What Children’s Recordings Have YOU Loved This Year?

Notable Children's Recordings SealThe Notable Children’s Recordings committee wants to hear from you! We are seeking suggestions from ALSC members (current, individual) of new children’s recordings that they have enjoyed this year. But before you jump on your email and send me your suggestions, let’s review the eligibility details and criteria that we are looking for (all of this information comes from the Notable Children’s Recordings Manual, which can be found here, if you are so inclined to go seek further information


a) were released in the year preceding the Midwinter meeting during which the selections are made. (Exact dates: Nov 1, 2016-Oct 31, 2017)

b) are currently available through a U. S. distributor

c) are available on audiotape and/or compact disc (new formats will be included in the evaluation based on the recommendation of the Chair and the approval of the Board)

d) are produced in English. This requirement does not limit the use of words or phrases in another language where appropriate in context.

Now, the subjective stuff! The criteria are all defined in the Manual (again, refer to the link above to access it), but I thought it would be more fun to give you examples of exemplary titles from past years.

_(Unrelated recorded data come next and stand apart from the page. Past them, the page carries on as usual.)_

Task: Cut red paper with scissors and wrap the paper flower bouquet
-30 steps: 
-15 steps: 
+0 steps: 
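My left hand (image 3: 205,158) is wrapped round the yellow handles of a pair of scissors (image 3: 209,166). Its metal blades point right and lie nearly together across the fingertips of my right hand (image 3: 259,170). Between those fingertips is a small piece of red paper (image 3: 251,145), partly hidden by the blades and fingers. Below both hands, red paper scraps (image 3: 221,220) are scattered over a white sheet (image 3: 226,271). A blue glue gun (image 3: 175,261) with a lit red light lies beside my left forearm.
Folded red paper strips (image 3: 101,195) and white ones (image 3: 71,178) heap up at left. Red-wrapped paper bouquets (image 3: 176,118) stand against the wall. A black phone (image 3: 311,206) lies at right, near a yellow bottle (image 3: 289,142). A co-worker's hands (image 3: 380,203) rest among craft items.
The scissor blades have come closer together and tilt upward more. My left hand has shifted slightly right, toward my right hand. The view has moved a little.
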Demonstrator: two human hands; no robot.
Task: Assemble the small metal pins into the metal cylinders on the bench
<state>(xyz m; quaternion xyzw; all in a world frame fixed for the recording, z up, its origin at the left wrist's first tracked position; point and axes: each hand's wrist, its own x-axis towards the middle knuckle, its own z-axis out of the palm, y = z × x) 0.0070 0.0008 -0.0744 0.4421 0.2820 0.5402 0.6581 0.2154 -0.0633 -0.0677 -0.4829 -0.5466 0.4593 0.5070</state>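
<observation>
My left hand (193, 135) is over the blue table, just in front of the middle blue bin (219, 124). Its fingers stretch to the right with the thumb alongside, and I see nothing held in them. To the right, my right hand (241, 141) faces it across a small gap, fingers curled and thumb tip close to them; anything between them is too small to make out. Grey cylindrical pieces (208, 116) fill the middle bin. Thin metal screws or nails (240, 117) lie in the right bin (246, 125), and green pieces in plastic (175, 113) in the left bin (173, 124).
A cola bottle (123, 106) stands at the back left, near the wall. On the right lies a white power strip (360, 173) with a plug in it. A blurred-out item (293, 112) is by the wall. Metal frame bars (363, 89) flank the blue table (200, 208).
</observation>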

Recordings are evaluated on the following criteria:

  1. respects young people’s intelligence and imagination
  2. exhibits venturesome creativity
  3. in exemplary ways reflects and encourages the natural interest of children and young adolescents
  4. depicts excellence through the effective use of voices, music, sound effects, and language
  5. maintains high standards in aesthetic and technical aspects
  6. adapted materials remain true to, expand, or complement the original work

For example …

  1. I would highly recommend Anna and the Swallow Man narrated by Alan Corduner. In this Odyssey Award winner, Corduner’s gentle narration guides the listener and is truly reassuring as Anna’s journey takes her through some dark places in WWII Poland. A more lighthearted take on this is Arriba Abajo by 1 2 3 Andres, which uses lively music to engage children and teach some complex concepts to younger children, using bilingual lyrics.
  2. I have to give it up for Storms, read by Dion Graham. Graham takes what is otherwise a pretty standard nonfiction reader and makes it exceptional and compelling with venturesome creativity.
  3. Save Me a Seat, read by Vikas Adam and Josh Hurley, really taps into the young adolescent experience of being the outcast, and humorously and sensitively depicts the natural urge to belong.
  4. This is the easiest criteria to point to, because it is at the heart of what makes a great audiobook fun to listen to. One of the best examples last year was 28 Days: Moments in Black History that Changed the World, read by a full cast, and employing a full range of music, sound effects, and historical recordings to create a riveting listen.
  5. This criteria is another one that is easy to demonstrate, because none of the titles would make the list if they didn’t meet the highest standards of technical and aesthetic aspects. Some of the things we listen for include pauses for “white space” as transitions between paragraphs or chapters, proper narration of textual cues such as punctuation, questions, exclamations, singing, or emotion, a clear and consistent voice with minimal mouth sounds or background noise, among many more. Feel free to sit in on the Midwinter meetings to hear this discussed in more detail.
  6. Grayling’s Song, read by Katherine Kellgren, or Mama’s Nightingale, read by Robin Miles, are two titles that really expand on the original print work. They both use beautiful singing that gives the listener a special experience that readers would not have.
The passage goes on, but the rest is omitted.